Everything is more complex with biology. One fundamental challenge is that there are still true unknowns — things we haven’t yet discovered that can drastically change outcomes and our thinking. Furthermore, our rate of iteration is much slower: weeks, months or years instead of minutes or days in software… 100x difference matters a lot.

Yet, given our improved understanding of biomolecules, their functions and pathways, exponential progress in sequencing, plus the power of AI to handle the data, there are reasons to be optimistic about dramatic improvements in our understanding and the rate of scientific progress. Here, I wanted to highlight some of the tools that give us insight into biology, and potential improvements that can speed-up anti-aging discovery.

Challenges with Iteration

The fundamental challenge with biomedical research is that our tooling is limited, resulting in an iteration process that is manual and time-consuming, facing complications on several levels:

  • We don’t have the full set of tools to comprehensively capture biology on each level, so we only get partial and limited information.
  • While we are accumulating increasing knowledge on genes, proteins and pathways, we don’t yet have comprehensive, predictive and accessible models of cells, organs, and all interactions.
  • We don’t have easy, fast and comprehensive automation for all aspects of modification, growth and observation of biology at all levels.
  • Finally, biology and organism growth can be slow — sometimes we simply need to wait for processes to take place or animals to grow up, which may take months or even years.

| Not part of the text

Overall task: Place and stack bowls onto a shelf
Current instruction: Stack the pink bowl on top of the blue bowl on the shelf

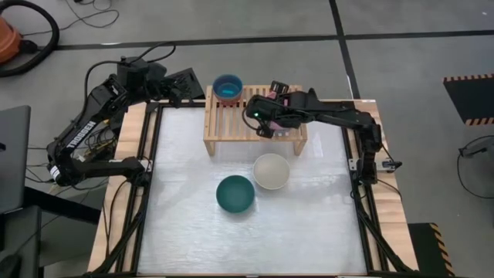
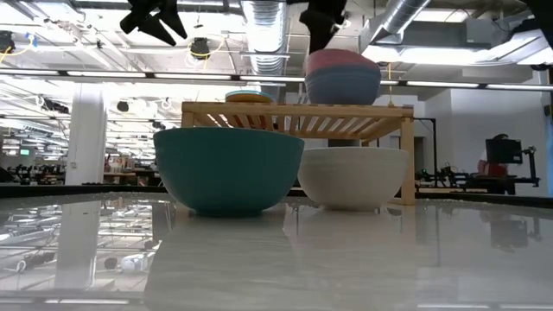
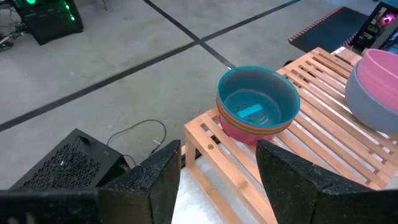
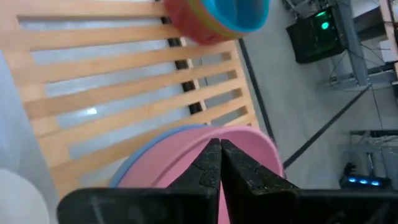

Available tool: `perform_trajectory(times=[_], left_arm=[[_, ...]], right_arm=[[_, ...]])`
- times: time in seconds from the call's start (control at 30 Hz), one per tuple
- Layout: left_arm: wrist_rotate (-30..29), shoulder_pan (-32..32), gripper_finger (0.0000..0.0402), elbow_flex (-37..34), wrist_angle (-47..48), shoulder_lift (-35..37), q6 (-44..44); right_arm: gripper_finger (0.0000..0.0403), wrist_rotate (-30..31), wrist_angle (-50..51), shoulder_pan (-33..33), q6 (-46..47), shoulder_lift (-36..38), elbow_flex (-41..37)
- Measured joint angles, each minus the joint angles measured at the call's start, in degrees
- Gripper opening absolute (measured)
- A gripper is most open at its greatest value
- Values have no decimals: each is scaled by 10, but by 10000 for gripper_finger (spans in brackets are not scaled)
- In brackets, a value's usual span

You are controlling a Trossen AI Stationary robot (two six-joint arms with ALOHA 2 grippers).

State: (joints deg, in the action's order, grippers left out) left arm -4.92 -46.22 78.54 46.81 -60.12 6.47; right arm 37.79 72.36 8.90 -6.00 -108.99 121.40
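Here the pink bowl point(image 4: 205, 149), nested in the slate blue bowl point(image 2: 343, 86) on the shelf point(image 1: 231, 123), is pinched at its rim by the closed right pincer point(image 4: 220, 163); if dragged during release, both could be tipped off the slats.

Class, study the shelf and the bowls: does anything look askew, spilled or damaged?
Nothing stands out. The small bowls sit nested and level at one end of the shelf; the pink bowl rests evenly inside the blue bowl there, under the right gripper. The teal bowl and white bowl stand upright on the table.
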Motion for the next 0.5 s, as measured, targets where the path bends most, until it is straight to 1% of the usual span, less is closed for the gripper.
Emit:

I hope to unpack these in a series of posts, starting with molecular tools here, so we can better understand the current state and perhaps consider what can be done with each area.

Birds Eye Overview of Biological Molecules

To understand cells and biology at the deepest level, we need to study molecules within the cell and how they interact, as well as higher level organelles and structure. In this writeup, I will focus on the biological molecules, hoping to get to cellular level next time. Biological molecules include:

  • Water, small molecules and inorganic ions,
  • Carbohydrates used for nutrients, energy storage and some cases, such as cellulose in plants, providing cell structure,
  • Lipids used for energy storage, signaling and cellular membranes,
  • Nucleic acids represent information, with DNA encoding genetic information and RNA playing multiple roles. Messenger RNA carries information from DNA to ribosomes, molecular machines partially constructed from RNA themselves, which synthesize proteins by translating nucleotides into amino acids.
  • Proteins are major functional components of the cell, acting as enzymes — molecular machines that catalyze reactions. They also play structural, transport, signaling and storage roles.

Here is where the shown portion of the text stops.